Which lines below contain "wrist"? Pull them out.

START RECORDED DATA

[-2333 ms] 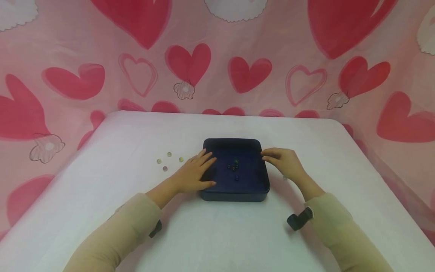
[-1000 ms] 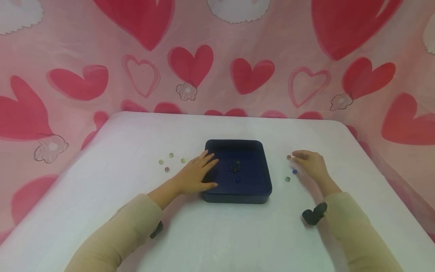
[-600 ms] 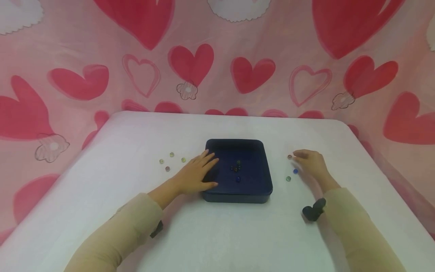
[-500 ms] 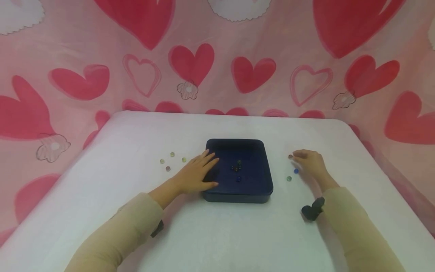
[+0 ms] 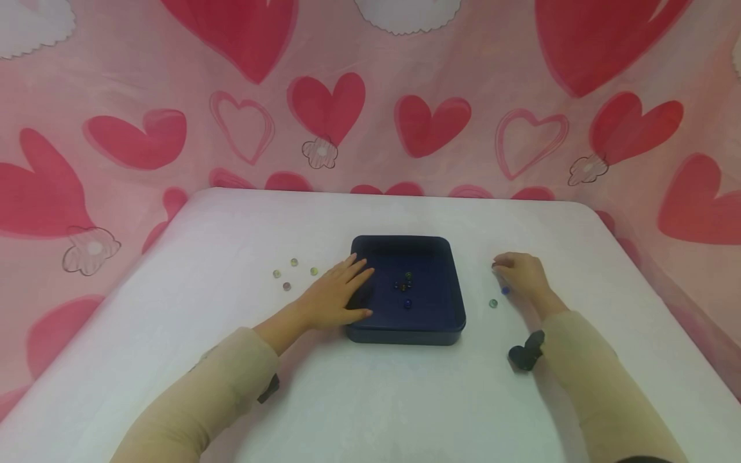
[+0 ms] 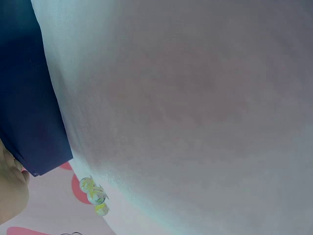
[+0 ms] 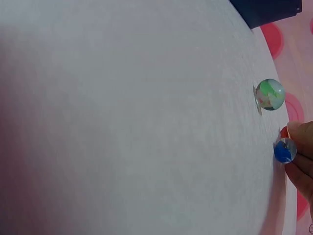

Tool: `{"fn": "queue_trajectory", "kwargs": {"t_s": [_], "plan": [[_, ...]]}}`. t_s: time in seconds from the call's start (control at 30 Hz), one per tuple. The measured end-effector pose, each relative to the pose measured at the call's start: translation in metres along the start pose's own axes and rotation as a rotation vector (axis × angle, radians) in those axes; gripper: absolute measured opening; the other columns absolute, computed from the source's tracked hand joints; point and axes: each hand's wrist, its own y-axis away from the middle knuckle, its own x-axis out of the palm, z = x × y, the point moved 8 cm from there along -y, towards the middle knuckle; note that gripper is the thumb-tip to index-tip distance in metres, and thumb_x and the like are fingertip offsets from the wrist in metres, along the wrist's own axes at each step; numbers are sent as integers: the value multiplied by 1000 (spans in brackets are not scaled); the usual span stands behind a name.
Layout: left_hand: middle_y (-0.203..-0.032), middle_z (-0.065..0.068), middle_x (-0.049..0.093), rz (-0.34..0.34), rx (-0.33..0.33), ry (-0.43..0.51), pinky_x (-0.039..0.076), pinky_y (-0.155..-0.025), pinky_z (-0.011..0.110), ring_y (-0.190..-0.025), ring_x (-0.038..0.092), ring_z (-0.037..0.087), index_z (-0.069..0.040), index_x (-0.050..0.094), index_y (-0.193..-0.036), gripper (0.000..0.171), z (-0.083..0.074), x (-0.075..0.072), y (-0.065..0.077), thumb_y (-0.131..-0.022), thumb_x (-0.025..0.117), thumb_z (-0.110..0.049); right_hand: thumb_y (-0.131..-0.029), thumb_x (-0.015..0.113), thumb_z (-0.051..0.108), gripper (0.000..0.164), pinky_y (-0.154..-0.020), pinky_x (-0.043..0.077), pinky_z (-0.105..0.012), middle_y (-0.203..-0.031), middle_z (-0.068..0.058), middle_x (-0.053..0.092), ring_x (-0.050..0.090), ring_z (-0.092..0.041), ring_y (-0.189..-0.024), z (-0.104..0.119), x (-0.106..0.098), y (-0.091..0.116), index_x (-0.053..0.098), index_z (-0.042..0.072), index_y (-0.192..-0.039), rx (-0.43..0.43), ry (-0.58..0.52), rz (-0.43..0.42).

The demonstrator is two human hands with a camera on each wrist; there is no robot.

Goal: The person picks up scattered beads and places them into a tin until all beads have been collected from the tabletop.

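Observation:
My left hand [image 5: 332, 296] lies with spread, straight fingers over the left rim of a dark blue square tin [image 5: 405, 336]. Inside the tin, several dark marbles cluster near the middle, and a blue marble [image 5: 408, 303] sits nearer the front. To the right of the tin, my right hand [image 5: 523, 273] pinches a reddish marble [image 7: 284, 131] at the table surface, mostly hidden by the fingertips. Close by are a blue marble [image 7: 285, 151], just under the hand, and a clear green-patterned marble [image 7: 270, 94].
Left of the tin, several pale marbles lie loose, among them a yellowish marble [image 5: 294, 262] and a purplish marble [image 5: 286, 287]. Everything stands on a white-covered table [image 5: 370, 399]. Behind it hangs a pink cloth [image 5: 370, 58] with hearts.
My right hand went from the tin's right rim out to the loose marbles, then edged left until its fingertips closed on the reddish marble. My left hand has stayed on the tin.

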Motion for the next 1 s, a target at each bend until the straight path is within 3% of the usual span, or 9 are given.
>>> {"fn": "queue_trajectory", "kwargs": {"t_s": [0.37, 0.67, 1.0], "plan": [[-142, 12, 16, 13, -4, 4, 6, -103, 34, -130, 1, 24, -8, 25, -136, 74, 1, 1, -1, -81, 44, -54, -86, 50, 8, 25, -90, 31, -48, -109, -23, 53, 41, -39, -108, 3, -1, -2, 55, -4, -107, -20, 65, -37], [-142, 12, 15, 11, 0, 6, 8, -103, 36, -130, 1, 25, -6, 24, -136, 76, 0, 0, -1, -80, 45, -53, -86, 51, 16, 27, -91, 29, -49, -109, -19, 54, 40, -36, -109, 2, 1, 5, 56, 1, -108, -9, -10, -44], [-139, 17, 21, -44, 40, -3, 9, -103, 36, -129, 6, 29, -1, 29, -133, 76, -2, -3, -1, -81, 43, -55, -86, 52, 20, 27, -91, 31, -47, -108, -17, 57, 43, -33, -110, 27, -8, 19, 60, 2, -106, -111, -48, -116]]}}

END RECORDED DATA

**REPLY TO THE EXERCISE:**
Tool: `{"fn": "queue_trajectory", "kwargs": {"t_s": [_], "plan": [[_, ...]]}}`. t_s: time in seconds from the call's start (control at 30 Hz), one per tuple. The measured end-effector pose, each relative to the pose measured at the call's start: translation in metres along the start pose's own axes and rotation as a rotation vector (axis × angle, radians) in those axes; gripper: absolute measured opening; the other columns absolute, computed from the source's tracked hand joints; point and axes: each hand's wrist, its own y-axis away from the middle knuckle, its own x-axis out of the palm, z = x × y, the point moved 8 cm from there along -y, towards the middle knuckle; note that gripper is the thumb-tip to index-tip distance in metres, and thumb_x and the like are fingertip offsets from the wrist in metres, along the wrist's own axes at each step; numbers are sent as integers: the value multiplied by 1000 (spans in brackets are not scaled); the usual span stands behind a name.
The demonstrator is two human hands with a camera on each wrist; there is no robot.

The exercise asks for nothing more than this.